Conceptually, this is how it works: https://github.com/cloudposse/terraform-aws-tfstate-backend/tree/main#create
In our reference architecture, here’s how we do it:
Create a workflow file like this to automate it
workflows:
init/tfstate:
description: Provision Terraform State Backend for initial deployment.
steps:
- command: terraform deploy tfstate-backend -var=access_roles_enabled=false --stack core-{{ region_0 }}-root --auto-generate-backend-file=false
- command: until aws s3 ls {{ cookiecutter.namespace }}-core-{{ region_0 }}-root-tfstate; do sleep 5; done
type: shell
- command: terraform deploy tfstate-backend -var=access_roles_enabled=false --stack core-{{ region_0 }}-root --init-run-reconfigure=false
Workflows are a way of combining multiple commands into one executable unit of work.
Oh, replace that {{ region_0 }}
with your region.
I will have a try once I am out of all the Monday meeting to see how far I get. I am sure I will have further questions.

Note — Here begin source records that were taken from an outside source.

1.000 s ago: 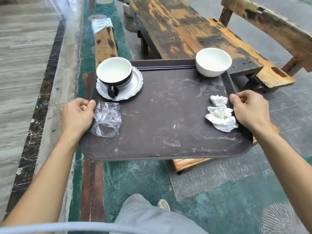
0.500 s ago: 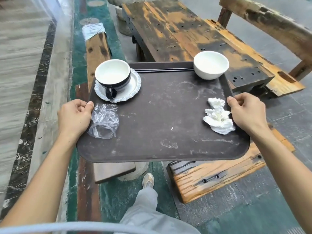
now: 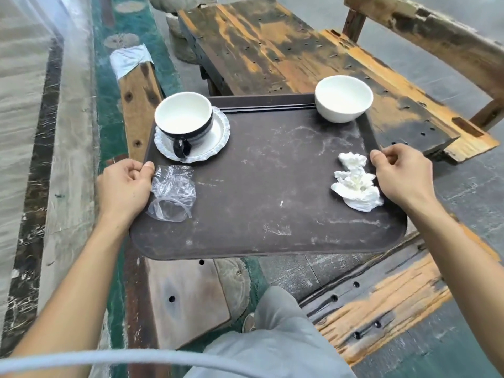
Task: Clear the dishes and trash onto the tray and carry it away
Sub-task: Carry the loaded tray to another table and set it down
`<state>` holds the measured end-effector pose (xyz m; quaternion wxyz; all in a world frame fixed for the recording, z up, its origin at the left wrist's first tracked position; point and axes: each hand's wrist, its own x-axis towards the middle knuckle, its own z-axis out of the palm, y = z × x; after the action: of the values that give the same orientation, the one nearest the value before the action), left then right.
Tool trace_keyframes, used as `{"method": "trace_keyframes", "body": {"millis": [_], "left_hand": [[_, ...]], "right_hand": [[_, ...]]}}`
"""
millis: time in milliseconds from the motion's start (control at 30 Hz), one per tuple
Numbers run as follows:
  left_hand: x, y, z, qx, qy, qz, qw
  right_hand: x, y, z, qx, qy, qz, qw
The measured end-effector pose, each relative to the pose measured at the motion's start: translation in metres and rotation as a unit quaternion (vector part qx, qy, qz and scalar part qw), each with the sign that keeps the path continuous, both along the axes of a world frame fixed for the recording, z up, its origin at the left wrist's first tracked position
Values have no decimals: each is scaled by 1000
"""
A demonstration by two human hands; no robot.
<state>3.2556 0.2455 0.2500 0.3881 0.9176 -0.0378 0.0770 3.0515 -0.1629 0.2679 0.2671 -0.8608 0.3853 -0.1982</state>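
A dark brown tray (image 3: 267, 192) is held in the air, level, above benches and floor. My left hand (image 3: 124, 190) grips its left edge and my right hand (image 3: 402, 177) grips its right edge. On the tray's far left a black-and-white cup (image 3: 184, 122) stands on a white scalloped saucer (image 3: 215, 144). A white bowl (image 3: 343, 98) sits at the far right corner. Crumpled clear plastic (image 3: 171, 192) lies beside my left thumb. Crumpled white napkins (image 3: 354, 184) lie next to my right hand.
A worn wooden table (image 3: 272, 50) stretches ahead beyond the tray. Low wooden benches stand below: one on the left (image 3: 139, 85), one on the lower right (image 3: 381, 301). A wooden chair back (image 3: 436, 28) is at top right. My grey-trousered leg (image 3: 275, 336) steps forward.
The tray stays in both hands while I walk back from the table. The benches under it have slid up into view, and the table looks farther away.
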Motion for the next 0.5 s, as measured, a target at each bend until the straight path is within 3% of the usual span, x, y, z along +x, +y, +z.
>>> {"method": "trace_keyframes", "body": {"millis": [500], "left_hand": [[162, -82, -18, -19, 19, -11, 1000]], "right_hand": [[159, -84, -10, -4, 16, -3, 1000]]}}
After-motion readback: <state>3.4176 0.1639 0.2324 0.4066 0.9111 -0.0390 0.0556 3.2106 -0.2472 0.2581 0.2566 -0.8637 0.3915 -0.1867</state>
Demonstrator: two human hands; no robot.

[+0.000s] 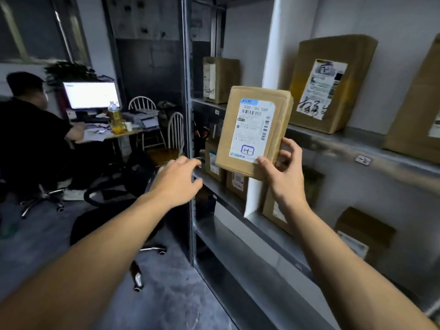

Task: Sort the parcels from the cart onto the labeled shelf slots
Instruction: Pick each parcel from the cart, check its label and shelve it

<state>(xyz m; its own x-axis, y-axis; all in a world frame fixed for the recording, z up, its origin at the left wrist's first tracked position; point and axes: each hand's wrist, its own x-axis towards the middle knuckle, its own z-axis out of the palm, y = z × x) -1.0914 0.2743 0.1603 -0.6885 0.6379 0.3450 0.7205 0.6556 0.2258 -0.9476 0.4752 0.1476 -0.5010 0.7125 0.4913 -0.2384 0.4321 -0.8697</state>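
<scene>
Cardboard parcel (253, 129) looks light and stiff; my right grip (283, 178) pinches its bottom corner, left grip (178, 179) relaxed and empty.

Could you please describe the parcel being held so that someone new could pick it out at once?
Start at the metal shelving on the right. In front of it the right hand grips the lower corner of a flat brown parcel, held upright. Unlike the shelved boxes, it is in the air, and its label reads 530 05 069.
</scene>
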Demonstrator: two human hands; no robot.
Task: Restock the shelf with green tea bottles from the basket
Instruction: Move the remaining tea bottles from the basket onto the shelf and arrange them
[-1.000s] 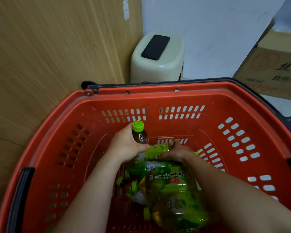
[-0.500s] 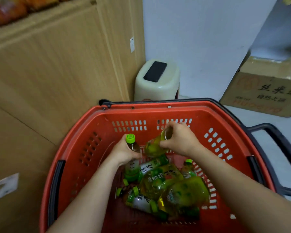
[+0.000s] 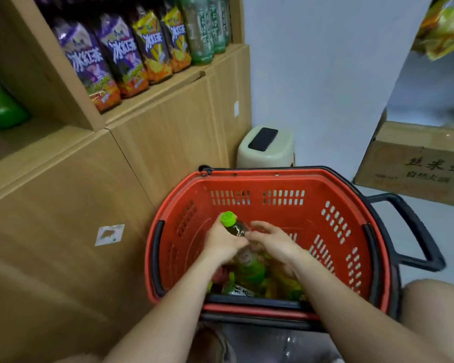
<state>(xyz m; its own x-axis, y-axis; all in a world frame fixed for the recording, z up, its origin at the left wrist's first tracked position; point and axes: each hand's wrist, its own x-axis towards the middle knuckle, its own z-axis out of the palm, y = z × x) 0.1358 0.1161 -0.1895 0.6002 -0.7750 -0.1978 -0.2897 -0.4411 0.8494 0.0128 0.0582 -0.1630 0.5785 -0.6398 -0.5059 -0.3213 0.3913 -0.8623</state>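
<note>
A red shopping basket [image 3: 333,184] stands on the floor against the wooden shelf unit [image 3: 168,121]. Several green tea bottles [image 3: 249,273] lie in a heap at its bottom. My left hand [image 3: 222,242] grips one green tea bottle [image 3: 233,225] by its shoulder, upright, with its green cap above the fingers. My right hand [image 3: 273,243] is just right of it, palm down, with fingertips touching the bottle's neck. More green tea bottles [image 3: 207,30] stand at the right end of the upper shelf.
Purple and yellow iced tea bottles [image 3: 121,56] fill the shelf left of the green tea. A cream stool [image 3: 278,155] with a black phone [image 3: 262,138] stands behind the basket. A cardboard box [image 3: 417,166] sits far right. The basket's black handle [image 3: 417,231] sticks out right.
My view has risen, and the shelf with bottles now shows. My left hand lifted its bottle higher. My right hand no longer holds up a bottle and has moved left to the left hand's bottle.
</note>
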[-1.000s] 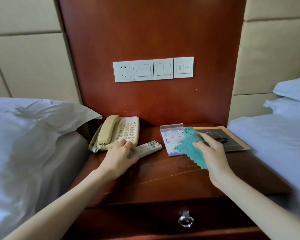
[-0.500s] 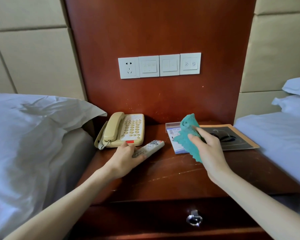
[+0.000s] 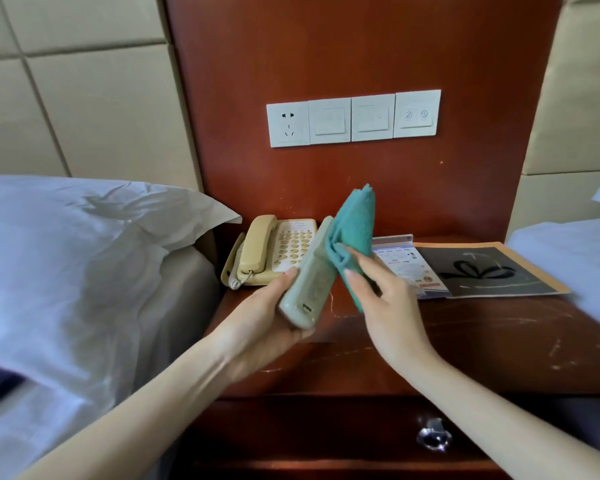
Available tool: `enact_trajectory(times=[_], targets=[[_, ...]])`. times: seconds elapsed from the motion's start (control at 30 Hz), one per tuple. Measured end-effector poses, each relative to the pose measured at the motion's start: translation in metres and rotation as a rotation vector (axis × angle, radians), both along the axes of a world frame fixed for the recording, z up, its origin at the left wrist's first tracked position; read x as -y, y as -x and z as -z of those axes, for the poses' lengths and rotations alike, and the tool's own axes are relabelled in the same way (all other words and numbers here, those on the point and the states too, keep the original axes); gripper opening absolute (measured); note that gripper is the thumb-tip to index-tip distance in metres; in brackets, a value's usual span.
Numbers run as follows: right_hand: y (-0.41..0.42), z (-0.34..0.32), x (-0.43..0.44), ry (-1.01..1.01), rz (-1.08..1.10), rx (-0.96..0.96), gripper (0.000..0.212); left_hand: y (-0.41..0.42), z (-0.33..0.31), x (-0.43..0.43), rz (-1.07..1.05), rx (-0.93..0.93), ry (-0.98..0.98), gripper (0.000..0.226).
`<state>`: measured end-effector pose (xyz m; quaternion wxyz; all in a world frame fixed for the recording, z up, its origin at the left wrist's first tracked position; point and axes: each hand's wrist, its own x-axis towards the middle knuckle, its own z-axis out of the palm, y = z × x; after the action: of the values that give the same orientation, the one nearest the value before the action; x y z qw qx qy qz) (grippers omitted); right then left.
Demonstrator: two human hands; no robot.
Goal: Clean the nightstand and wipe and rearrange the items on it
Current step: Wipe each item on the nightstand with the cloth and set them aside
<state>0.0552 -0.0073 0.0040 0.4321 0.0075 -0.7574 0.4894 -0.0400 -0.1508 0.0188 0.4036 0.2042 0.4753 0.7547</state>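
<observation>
My left hand grips a grey-white remote control and holds it raised above the wooden nightstand, its back facing me. My right hand pinches a teal cloth and presses it against the remote's upper right side. A beige telephone sits at the nightstand's back left. A printed card in a clear holder and a dark folder with an orange border lie at the back right.
White-sheeted beds flank the nightstand, a pillow on the left and a mattress on the right. A wall plate of socket and switches is on the wooden panel behind. A drawer with a metal lock is below the top.
My left hand has lifted the remote off the nightstand and turned it upright. My right hand has brought the teal cloth left from above the card onto the remote.
</observation>
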Motion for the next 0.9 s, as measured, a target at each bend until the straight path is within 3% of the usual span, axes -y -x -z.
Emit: enact_trajectory(times=[0.27, 0.4, 0.57, 0.7, 0.83, 0.9], targets=[[0.004, 0.019, 0.033, -0.478, -0.113, -0.070, 0.038, -0.001, -0.002, -0.002, -0.149, 0.122, 0.047, 0.043], [0.014, -0.003, 0.008, -0.353, -0.022, -0.030, 0.035, -0.011, -0.003, 0.000, -0.026, 0.041, -0.032, 0.034], [0.018, -0.024, -0.006, -0.045, -0.010, 0.031, 0.032, -0.012, 0.003, -0.011, -0.078, 0.093, -0.031, 0.037], [0.007, -0.013, 0.019, -0.156, -0.071, 0.015, 0.030, -0.010, 0.002, -0.006, -0.108, 0.098, -0.134, 0.029], [-0.006, 0.006, 0.039, -0.281, -0.147, -0.051, 0.028, -0.003, 0.005, -0.003, -0.199, 0.178, -0.118, 0.047], [-0.008, 0.006, 0.036, -0.337, -0.159, -0.052, 0.029, -0.003, 0.008, -0.003, -0.205, 0.191, -0.100, 0.044]])
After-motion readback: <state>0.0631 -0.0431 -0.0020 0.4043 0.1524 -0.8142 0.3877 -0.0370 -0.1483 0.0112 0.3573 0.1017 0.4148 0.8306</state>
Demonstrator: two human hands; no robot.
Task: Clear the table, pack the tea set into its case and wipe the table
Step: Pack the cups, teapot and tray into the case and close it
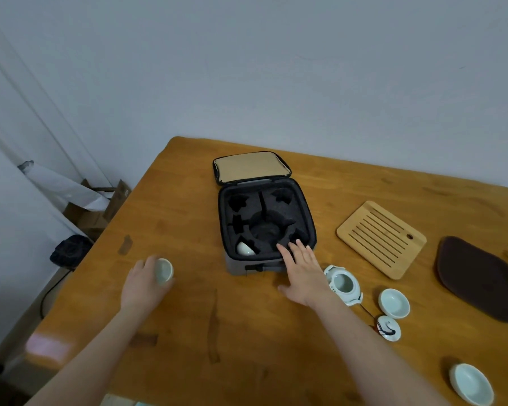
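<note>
Wooden table, open case at its middle. Right hand lay flat, fingers spread, tips over the case's near-right corner. Left hand curled round small cup, left of the case.

Only bare arms and hands of the person show, with nothing worn on them in view. The left forearm and the right forearm are uncovered from the near edge up to the wrists, and both look broad near the camera and narrower toward the hands, as the wide lens draws them. The left hand is slightly blurred, so its knuckles and nails cannot be made out. The right hand is sharper: its back shows, along with its thumb and four fingers. The nails are too small to describe.
</note>
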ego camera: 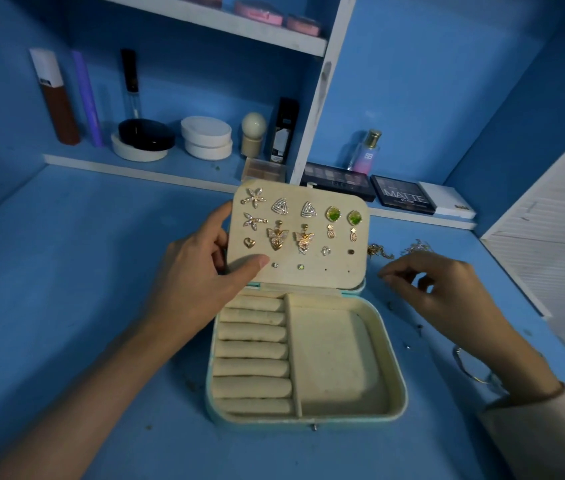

Maybe I am missing something here. I have the following structure
.
├── components
│ └── terraform
│ └── infra-init
│ └── main.tf
└── stacks
└── workflows
└── env-init.workflow
I use .env in the root to define my environment variables in an .envrc
export ATMOS_CLI_CONFIG_PATH=${PWD}/.atmos
export ATMOS_BASE_PATH=${PWD}
so when I cd in to the directory my environment variables get set
ATMOS_BASE_PATH=atmos
ATMOS_CLI_CONFIG_PATH=/atmos/.atmos
My atmos.yml is the default one
base_path: ""
components:
terraform:
# Can also be set using 'ATMOS_COMPONENTS_TERRAFORM_BASE_PATH' ENV var, or '--terraform-dir' command-line argument
# Supports both absolute and relative paths
base_path: "components/terraform"
# Can also be set using 'ATMOS_COMPONENTS_TERRAFORM_APPLY_AUTO_APPROVE' ENV var
apply_auto_approve: false
# Can also be set using 'ATMOS_COMPONENTS_TERRAFORM_DEPLOY_RUN_INIT' ENV var, or '--deploy-run-init' command-line argument
deploy_run_init: true
# Can also be set using 'ATMOS_COMPONENTS_TERRAFORM_INIT_RUN_RECONFIGURE' ENV var, or '--init-run-reconfigure' command-line argument
init_run_reconfigure: true
# Can also be set using 'ATMOS_COMPONENTS_TERRAFORM_AUTO_GENERATE_BACKEND_FILE' ENV var, or '--auto-generate-backend-file' command-line argument
auto_generate_backend_file: false
stacks:
# Can also be set using 'ATMOS_STACKS_BASE_PATH' ENV var, or '--config-dir' and '--stacks-dir' command-line arguments
# Supports both absolute and relative paths
base_path: "stacks"
# Can also be set using 'ATMOS_STACKS_INCLUDED_PATHS' ENV var (comma-separated values string)
included_paths:
- "orgs/**/*"
# Can also be set using 'ATMOS_STACKS_EXCLUDED_PATHS' ENV var (comma-separated values string)
excluded_paths:
- "**/_defaults.yaml"
# Can also be set using 'ATMOS_STACKS_NAME_PATTERN' ENV var
name_pattern: "{tenant}-{environment}-{stage}"
workflows:
# Can also be set using 'ATMOS_WORKFLOWS_BASE_PATH' ENV var, or '--workflows-dir' command-line arguments
# Supports both absolute and relative paths
base_path: "stacks/workflows"
logs:
file: "/dev/stdout"
# Supported log levels: Trace, Debug, Info, Warning, Off
level: Info
I create a workflow under stacks to boot strap the environment
more env-init.workflow
workflows:
init/tfstate:
description: Provision Terraform State Backend for initial deployment.
steps:
- command: terraform deploy tfstate-backend -var=access_roles_enabled=false --stack core-eu-west-1-root --auto-generate-backend-file=false
- command: until aws s3 ls test-core-eu-west-1-root-tfstate; do sleep 5; done
type: shell
- command: terraform deploy tfstate-backend -var=access_roles_enabled=false --stack core-eu-west-1-root --init-run-reconfigure=false
I create a stack/component
module "terraform_state_backend" {
source = "cloudposse/tfstate-backend/aws"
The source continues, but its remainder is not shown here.